Logs, Metrics, and Healthchecks for Containers

I was on call when a tiny container took down a very loud service. The app worked fine on my laptop. In the cluster it went quiet. No log files on disk, fresh pods spinning, users refreshing. We had CPU to spare yet no clue why requests stalled. That night taught me a lesson I keep close: with containers, logs, metrics, and health checks are not optional extras. They are the only steady ground when everything else is moving under your feet.

Logs for containers: write to stdout, structure everything

Traditional apps wrote logs to local files that lived longer than the process. Containers flip that story. Write logs to stdout and stderr. Let the runtime and your platform pick them up. Sidecars like Fluentd or DaemonSets like Filebeat ship them to a central place. Most teams I see are heading to ELK, Stackdriver, or CloudWatch. File writes inside a container risk vanishing with restarts, and rotation scripts become brittle when your pod name changes every few minutes. Keep logs stateless and stream based.

Structure your events. Plain text is friendly until you need to parse a stack trace at scale. Use JSON logs with a consistent schema across services. Include a request id, user agent, service name, version, region, and a precise timestamp. Make log levels stable and predictable. Debug messages can flood your pipe when autoscaling ramps up, so ship them only when you need them. A workable rule is info for the business flow, warn for unexpected but tolerated paths, and error only when someone should care soon. Keep multi line output tidy by nesting fields rather than emitting loose lines that parsers will split.

Think about search first. Pick a small set of canonical fields to power dashboards and alerts. Duration, route, status code, and outcome are my base four. When your aggregation lives on the server side, shipping everything is cheap but querying everything is not. Decide what you will search most and promote those fields. Give your team example queries and pin them. The time to learn how to query by trace id is not during a Friday outage. Also set retention policies: keep raw logs short and summaries longer. A week of raw and a month of reduced fields is better than losing everything on a busy day.

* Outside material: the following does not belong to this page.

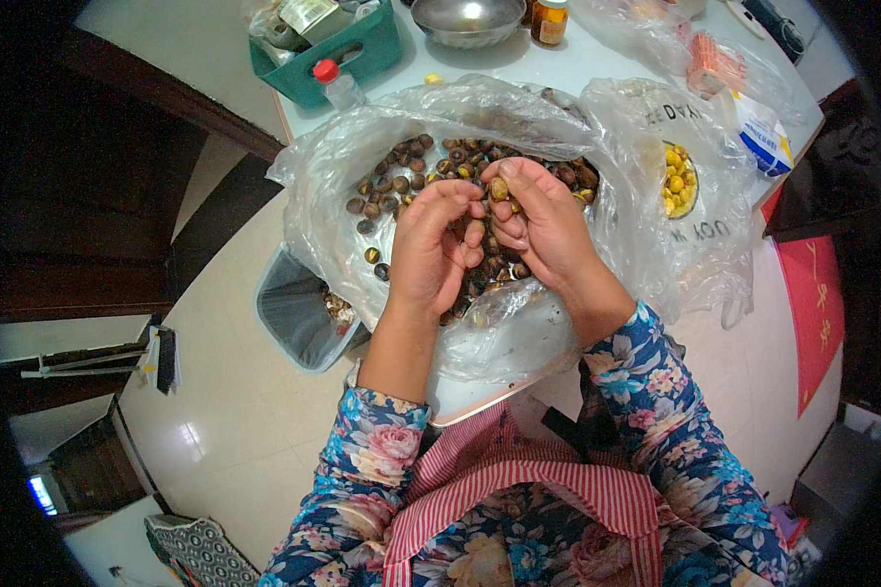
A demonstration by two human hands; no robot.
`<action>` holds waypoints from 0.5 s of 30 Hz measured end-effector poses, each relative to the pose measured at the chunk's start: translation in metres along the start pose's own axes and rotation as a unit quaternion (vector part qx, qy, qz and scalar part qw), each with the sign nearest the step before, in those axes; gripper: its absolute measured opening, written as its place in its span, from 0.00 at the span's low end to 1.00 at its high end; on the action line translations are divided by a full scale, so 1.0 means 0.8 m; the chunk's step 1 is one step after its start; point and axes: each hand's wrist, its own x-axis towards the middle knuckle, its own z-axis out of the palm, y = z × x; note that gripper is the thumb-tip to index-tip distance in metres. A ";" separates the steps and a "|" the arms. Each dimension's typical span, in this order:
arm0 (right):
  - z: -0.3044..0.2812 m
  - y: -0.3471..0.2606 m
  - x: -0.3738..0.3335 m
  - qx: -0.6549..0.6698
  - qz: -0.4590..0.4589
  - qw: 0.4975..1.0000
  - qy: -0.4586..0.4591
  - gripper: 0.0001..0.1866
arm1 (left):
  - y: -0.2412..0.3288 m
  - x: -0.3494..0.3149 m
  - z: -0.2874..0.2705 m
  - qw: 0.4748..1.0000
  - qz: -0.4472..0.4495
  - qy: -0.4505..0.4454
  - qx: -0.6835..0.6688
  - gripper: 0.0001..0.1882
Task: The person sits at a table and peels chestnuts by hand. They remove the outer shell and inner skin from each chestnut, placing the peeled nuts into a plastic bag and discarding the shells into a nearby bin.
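Observation:
My right hand (543, 220) pinches a chestnut (499, 189) between thumb and fingers; its surface looks yellowish brown. Close beside it, my left hand (433, 240) is closed, its thumb and fingertips pressed together near that chestnut. Whatever the left fingers may hold is hidden. Under both hands lies a wide-open clear plastic bag (318, 220) on the table. Many dark brown chestnuts (401, 184) are spread in it, some with split shells showing yellow. To the right, peeled yellow chestnuts (677, 176) fill a round container in another clear bag (646, 264).
A bin (282, 311) with scraps stands on the floor left of the table. Toward the table's back are a green basket (367, 54), a red-capped bottle (343, 88), a metal bowl (468, 20) and an amber jar (549, 22). A blue-and-white packet (762, 135) lies at the right.

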 end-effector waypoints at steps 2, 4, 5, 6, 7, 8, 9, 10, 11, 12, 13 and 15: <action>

Finally, connect logs to deployments. Include the git sha and container tag in each line. When a pod restarts with a new tag you will see the boundary right in the stream. Tie log lines to a service map by adding a parent id if you have tracing. Even if you are not ready for tracing today, adding a correlation id in headers and logs is a gift to your future self. The moment one request crosses five services, your only friend is that id.

Metrics you can trust: white box beats guesswork

Logs tell stories. Metrics tell trends. In containers you need both. Export internal counters from your app rather than inferring health from the outside only. Prometheus is becoming the default for many teams, and its pull model fits clusters well. cAdvisor exposes container CPU and memory. Service exporters add HTTP request rates and latencies. Use histograms for latency with buckets that match your SLOs. Percentiles matter more than averages. The 99th percentile is where your impatient users live.

Keep label cardinality in check. It is tempting to label metrics with user id or request id. That path leads to an expensive time series storm. Label by service, route, status class, and region. Avoid anything that grows with traffic. If you need per user insight, push that to logs, not metrics. Build dashboards per service that always answer the same questions: are we up, how fast are we, and where are we spending resources. Dashboards should be boring on a good day and painfully obvious on a bad one.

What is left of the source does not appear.